The appellants are a company incorporated in Singapore and carry on the business of freight forwarders and packers. At all material times, the first respondent and the second respondent were in the employ of the appellants as their managing director and manager respectively. The third respondents are a company which was set up by the first and second respondents, and also carry on the business of freight forwarders. In the proceedings below, the appellants claimed against the first and second respondents, inter alia, damages for breach of contract and/or breach of duties of fidelity and claimed against the third respondents damages for inducing a breach of contract by the first and second respondents. There was also another party, who was joined as the fourth defendant, namely, Ee Gat Choo, who at one time was also in the employ of the appellants. But in this appeal she was not joined as a party.

3.The action was commenced on 18 June 1996. On the same day, the appellants applied for and obtained an Anton Piller order. Execution of the order was carried out at the premises of the third respondents on the following day, pursuant to which a considerable number of documents were taken into the appellants` possession.

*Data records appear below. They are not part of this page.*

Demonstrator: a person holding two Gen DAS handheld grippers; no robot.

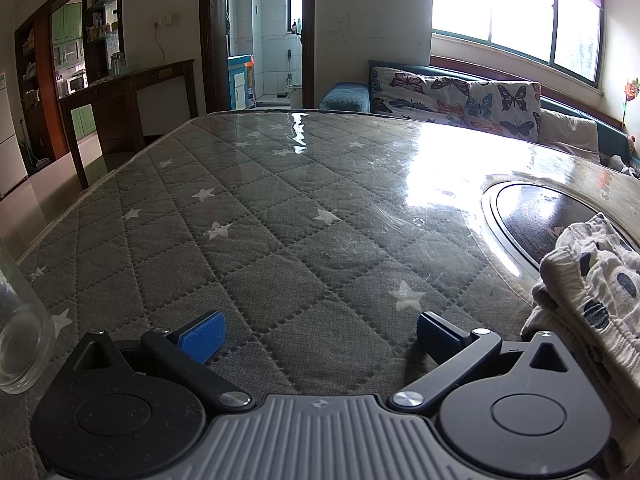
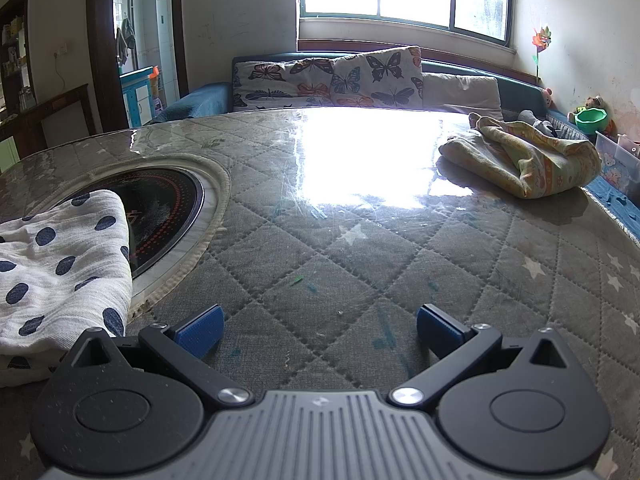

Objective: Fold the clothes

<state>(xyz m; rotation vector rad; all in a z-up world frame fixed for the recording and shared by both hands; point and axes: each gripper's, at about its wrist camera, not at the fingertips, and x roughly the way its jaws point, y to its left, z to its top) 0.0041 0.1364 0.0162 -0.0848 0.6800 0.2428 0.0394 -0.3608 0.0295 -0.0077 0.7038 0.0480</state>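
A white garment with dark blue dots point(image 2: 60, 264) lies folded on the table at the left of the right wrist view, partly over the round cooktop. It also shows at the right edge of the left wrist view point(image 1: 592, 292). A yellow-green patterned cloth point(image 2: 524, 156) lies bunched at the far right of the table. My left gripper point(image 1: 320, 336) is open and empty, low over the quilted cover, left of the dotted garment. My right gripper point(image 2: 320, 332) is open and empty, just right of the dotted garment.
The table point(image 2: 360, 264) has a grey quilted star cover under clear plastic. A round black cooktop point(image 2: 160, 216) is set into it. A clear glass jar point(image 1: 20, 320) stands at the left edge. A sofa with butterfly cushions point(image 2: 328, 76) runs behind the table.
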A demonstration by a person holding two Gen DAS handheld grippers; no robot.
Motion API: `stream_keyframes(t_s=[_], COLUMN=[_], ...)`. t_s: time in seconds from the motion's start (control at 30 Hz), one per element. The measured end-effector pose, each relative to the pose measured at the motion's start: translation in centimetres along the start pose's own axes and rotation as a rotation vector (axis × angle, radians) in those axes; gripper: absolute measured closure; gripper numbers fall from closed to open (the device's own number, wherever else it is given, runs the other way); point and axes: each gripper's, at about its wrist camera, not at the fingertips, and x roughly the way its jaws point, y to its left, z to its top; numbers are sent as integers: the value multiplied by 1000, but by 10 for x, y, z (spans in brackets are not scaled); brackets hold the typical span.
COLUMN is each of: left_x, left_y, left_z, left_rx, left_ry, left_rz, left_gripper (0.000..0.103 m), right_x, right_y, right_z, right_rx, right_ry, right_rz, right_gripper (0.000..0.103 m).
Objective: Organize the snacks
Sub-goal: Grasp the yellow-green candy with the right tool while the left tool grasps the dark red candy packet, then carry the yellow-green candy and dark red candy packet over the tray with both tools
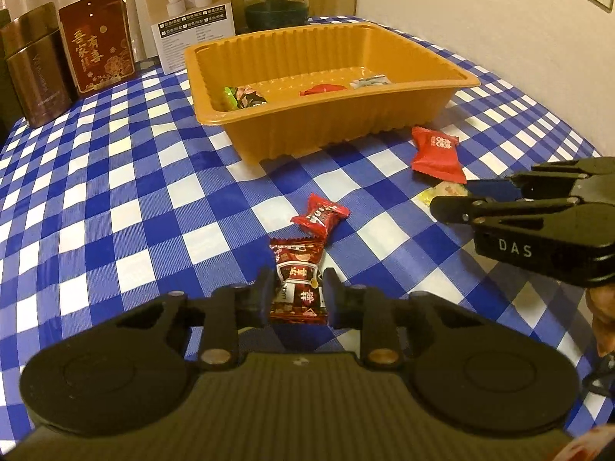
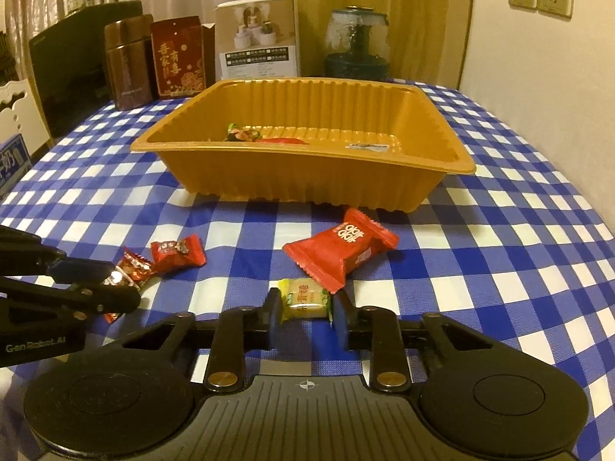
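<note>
Blue-and-white checked tablecloth (image 2: 499, 269), golden-orange tray (image 2: 307, 176), red snack packets (image 2: 342, 247), black tongs (image 2: 303, 313)

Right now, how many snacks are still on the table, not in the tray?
4: a dark red packet between the left gripper's fingers, a red candy beyond it, a yellow snack between the right gripper's fingers, and a big red packet near the tray.

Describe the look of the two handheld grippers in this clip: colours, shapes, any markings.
Both are matte black plastic. The left gripper and right gripper each have a ribbed body between two round discs, brass-coloured pivot screws and linkage bars. Their fingers carry dark blue pads. From the side, the right one reads "DAS", the left "Gen Robot.AI". No cables or sleeves show clearly.
</note>
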Motion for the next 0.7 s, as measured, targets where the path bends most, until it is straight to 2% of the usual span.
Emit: stream_keyframes(t_s=[0.33,0.7], left_x=[-9,-37], left_y=[-2,-10], left_z=[-5,-10], left_rx=[-59,-124], left_ry=[12,6], left_rz=[7,12], left_gripper=[80,81], right_x=[-12,-36], right_y=[-5,-6], right_z=[-4,-7], right_rx=[42,50], right_ry=[27,13], right_rz=[50,63], right_gripper=[78,78])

4.On 12 November 1996, the appellants applied for leave to amend the writ of summons and statement of claim. The grounds of the application were that the documents obtained pursuant to the Anton Piller order provided evidence in support of further allegations against the respondents, including allegations of improper use and/or unauthorised use of the appellants` funds by the first and second respondents while in the employ of the appellants. On 5 March 1997, the appellants were granted leave to amend the writ of summons and statement of claim. Among the amendments allowed was para 26(a) of the statement of claim which (as amended) read as follows:

26 Further or in the alternative, the first defendant, is in breach of his contractual and/or fiduciary duties to the plaintiffs, and/or the second and/or fourth defendants, in breach of their contractual duties and/or duties of fidelity did incur improper and/or unauthorised expenses on the plaintiffs` account.

Particulars

(a) Improper payments made ostensibly to service providers for services not in fact provided and/or excessive payments made to the same, as follows:

(i) Chiang Ben Hin Transport Service $24,650

(ii) Goyu Trading and Engineering Pte Ltd $118,073

(iii) Uniwarehouse Services $200,540

5.Following the order made on a summons for directions, dates were set for discovery of documents and other matters leading up to trial. By an order made on 11 November 1997 the case was fixed for trial commencing from 5 to 13 February 1998 and parties were ordered to serve their lists of documents by 2 December 1997, and to serve their affidavits of evidence-in-chief by 6 January 1998.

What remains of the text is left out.